続いて曲目紹介があり、シベリウスの「アンダンテ・フェスティーボ」と「フィンランディア」を続けて演奏する旨の案内がありました。
まずは弦楽合奏で「アンダンテ・フェスティーボ」です。これは期待以上の素晴しい弦楽アンサンブルであり、結成当初からこのオケの演奏を聴き続けてきた私でも驚くほどの美しさでした。いつもの北区文化会館と違って、豊かな響きのコンサートホールが弦楽の美しさをさらに引き立てていたのかも知れません。最後にティンパニが加わって、壮大なフィナーレとなり、感動を誘いました。
続いては「フィンランディア」です。テューバとトロンボーンを中心とする重厚な金管群のコラールに始まり、木管が美しく歌い、弦が加わりました。
帝政ロアシアの圧政に苛まれる重苦しさが重厚なサウンドで表現され、ティンパニに導かれて、低弦の響きとトランペットの叫びから、明るく勝利の凱歌が上げられました。そして、木管が美しくフィンランディア賛歌を奏で、ヴァイオリンのトレモロと大太鼓の重低音の上に、弦が賛歌のメロディを引き継ぎ、壮大に歌い上げ、勝利を喜び、感動のフィナーレとなりました。
高坂さんが登場し、ここからは12月のファミリーコンサートのプログラムからの曲を演奏するとの説明がありました。

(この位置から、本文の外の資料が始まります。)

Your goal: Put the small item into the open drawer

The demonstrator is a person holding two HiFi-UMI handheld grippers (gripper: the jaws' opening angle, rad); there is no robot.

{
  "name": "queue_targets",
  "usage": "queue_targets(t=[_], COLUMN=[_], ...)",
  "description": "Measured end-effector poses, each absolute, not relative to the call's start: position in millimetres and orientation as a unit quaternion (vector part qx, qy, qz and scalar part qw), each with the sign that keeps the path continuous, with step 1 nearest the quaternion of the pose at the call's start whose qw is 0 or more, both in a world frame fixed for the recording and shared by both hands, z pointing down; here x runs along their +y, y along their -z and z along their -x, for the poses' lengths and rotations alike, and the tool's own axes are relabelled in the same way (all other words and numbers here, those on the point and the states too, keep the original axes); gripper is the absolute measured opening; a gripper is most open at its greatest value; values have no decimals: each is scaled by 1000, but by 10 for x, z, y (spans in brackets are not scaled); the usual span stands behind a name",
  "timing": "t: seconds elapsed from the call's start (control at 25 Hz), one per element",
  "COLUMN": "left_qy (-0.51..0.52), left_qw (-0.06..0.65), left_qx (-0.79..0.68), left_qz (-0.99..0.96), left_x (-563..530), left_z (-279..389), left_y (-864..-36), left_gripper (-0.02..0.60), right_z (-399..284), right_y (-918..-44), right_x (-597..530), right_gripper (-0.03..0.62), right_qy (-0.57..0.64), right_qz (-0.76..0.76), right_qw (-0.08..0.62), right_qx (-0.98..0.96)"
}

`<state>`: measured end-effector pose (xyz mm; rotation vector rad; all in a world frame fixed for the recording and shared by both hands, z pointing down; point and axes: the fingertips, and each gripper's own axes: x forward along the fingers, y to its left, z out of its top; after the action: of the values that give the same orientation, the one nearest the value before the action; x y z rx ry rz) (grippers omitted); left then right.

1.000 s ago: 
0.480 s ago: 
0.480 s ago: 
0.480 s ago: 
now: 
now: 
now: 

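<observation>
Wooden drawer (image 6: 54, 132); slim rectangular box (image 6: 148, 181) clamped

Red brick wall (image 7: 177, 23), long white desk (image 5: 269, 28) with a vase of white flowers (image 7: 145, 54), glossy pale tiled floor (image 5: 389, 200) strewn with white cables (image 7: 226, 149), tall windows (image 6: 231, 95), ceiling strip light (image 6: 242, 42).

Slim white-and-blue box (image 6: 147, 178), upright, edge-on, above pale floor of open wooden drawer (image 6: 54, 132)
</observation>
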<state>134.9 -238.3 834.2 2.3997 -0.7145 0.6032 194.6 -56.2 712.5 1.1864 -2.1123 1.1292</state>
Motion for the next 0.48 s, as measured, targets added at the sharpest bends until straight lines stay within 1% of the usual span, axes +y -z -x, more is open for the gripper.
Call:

まず最初は、懐かしい「サンダーバード」のテーマです。高坂さんによるあの「ファイブ!フォー!スリー!トゥー!ワン! Thunderbirds
Are Go!」というカウントダウンとともに、子供の頃に毎週聴いていたテーマが演奏されました。これを懐かしんでいると年がわかりますね。
これは迫力満点で、ノリノリに演奏してくれました。聴かせどころでの音外しが1か所ありましたが、そんなことは些細なこと。勇壮なマーチを力強く演奏し、オーケストラ演奏の楽しさを示してくれました。なお、この曲だけ写真撮影可とのことでしたので、ピンボケですが写真を1枚撮らせていただきました。
高坂さんの曲目紹介があり、続いては映画「ロミオとジュリエット」愛のテーマとNHK大河ドラマの「篤姫」のオープニングテーマの2曲が続けて演奏されました。
「ロミオとジュリエット」は、しっとりとロマンチックに、悲しい愛の物語を美しく歌い上げて、うっとりとさせました。最後の庄司さんのソロとともに、情感豊かに終わりました。
「篤姫」のオープニングテーマは、美しいメロディをゆったりと歌わせ、これぞ大河ドラマというようなゴージャスなサウンドで壮大に歌い上げ、最後はしっとりと終わりました。
高坂さんにより7月の定期演奏会の案内があり、最後はベートーベンの交響曲第7番の第4楽章が演奏されました。
煮えたぎるマグマの如く、熱く、熱く燃え上がり、心はズキズキ・ワクワク。カルロス・クライバーも真っ青の、興奮と感動のフィナーレとなりました。
この曲は先ほどのシベリウスの2曲と同様に、7月20日の第13回定期演奏会の曲目であり、まだ2か月半もあるというのに、今からこれほどの完成度というのはたいしたものですね。
カーテンコールが繰り返された後、高坂さんが出てきて挨拶があり、アンコールに「浜辺の歌」が演奏されました。しっとりと情感豊かな演奏が、興奮と感動の演奏会の最後を締めくくる極上のデザートとなりました。
これで今年の新潟クラシックストリートは終わりになりましたが、フィナーレを飾るにふさわしい北区フィルハーモニー管弦楽団の演奏に胸を熱くしました。
結成直後の有志による演奏を聴き、第1回ファミリーコンサート、第1回定期演奏会から、このオケの成長を見守ってきた私としましては、りゅーとぴあで演奏する姿を前にして、感慨深く感じました。
子育てする親の気持ちの如く、オケの成長を実感し、ついにここまで来たか!という驚きと喜びで胸がいっぱいになり、目には涙がこみ上げてきました。
私のように毎年北区まで遠征しているファンは別にして、客席は北区フィルを初めて聴く人が多かったものと思いましたが、その実力に驚いたのではないでしょうか。
中央区の皆さんは、アマオケといえば長い歴史を誇る潟響ばかり思い浮かべるのではないかと思いますが、北区フィルの魅力と実力をまざまざと見せつけてくれたものと思います。
結成してまだ10数年というのに、ここまで急速に成長し、今後のさらなる活躍を確信して、コンサートホールを出ました。
朝からたくさんの演奏を聴きましたが、最後を素晴らしい演奏で終わることができて良かったです。歩き回って足腰は疲れましたが、心地よい疲労です。